● Recorded information:

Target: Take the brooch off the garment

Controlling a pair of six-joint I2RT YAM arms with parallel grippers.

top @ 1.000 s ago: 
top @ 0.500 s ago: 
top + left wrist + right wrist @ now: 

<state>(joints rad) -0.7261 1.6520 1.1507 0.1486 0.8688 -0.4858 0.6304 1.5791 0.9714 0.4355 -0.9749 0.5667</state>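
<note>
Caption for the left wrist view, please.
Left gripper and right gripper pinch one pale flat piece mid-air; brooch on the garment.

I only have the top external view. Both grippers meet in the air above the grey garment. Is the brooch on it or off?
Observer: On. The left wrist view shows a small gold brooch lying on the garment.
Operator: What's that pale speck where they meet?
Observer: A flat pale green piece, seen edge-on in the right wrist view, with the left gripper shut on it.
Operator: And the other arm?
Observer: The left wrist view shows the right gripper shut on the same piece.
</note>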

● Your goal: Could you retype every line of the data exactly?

● Task response:
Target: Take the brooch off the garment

Controlling a pair of six-joint I2RT YAM arms with parallel grippers.

top @ 1.000 s ago: 
top @ 0.500 s ago: 
top + left wrist + right wrist @ now: 

<state>(joints rad) -0.7261 1.6520 1.1507 0.1486 0.8688 -0.4858 0.6304 1.5791 0.9714 0.4355 -0.9749 0.5667</state>
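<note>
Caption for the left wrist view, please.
Left gripper and right gripper pinch one pale flat piece mid-air; brooch on the garment.

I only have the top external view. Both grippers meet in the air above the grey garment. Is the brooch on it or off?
Observer: On. The left wrist view shows a small gold brooch lying on the garment.
Operator: What's that pale speck where they meet?
Observer: A flat pale green piece, seen edge-on in the right wrist view, with the left gripper shut on it.
Operator: And the other arm?
Observer: The left wrist view shows the right gripper shut on the same piece.
</note>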

The full output has been given.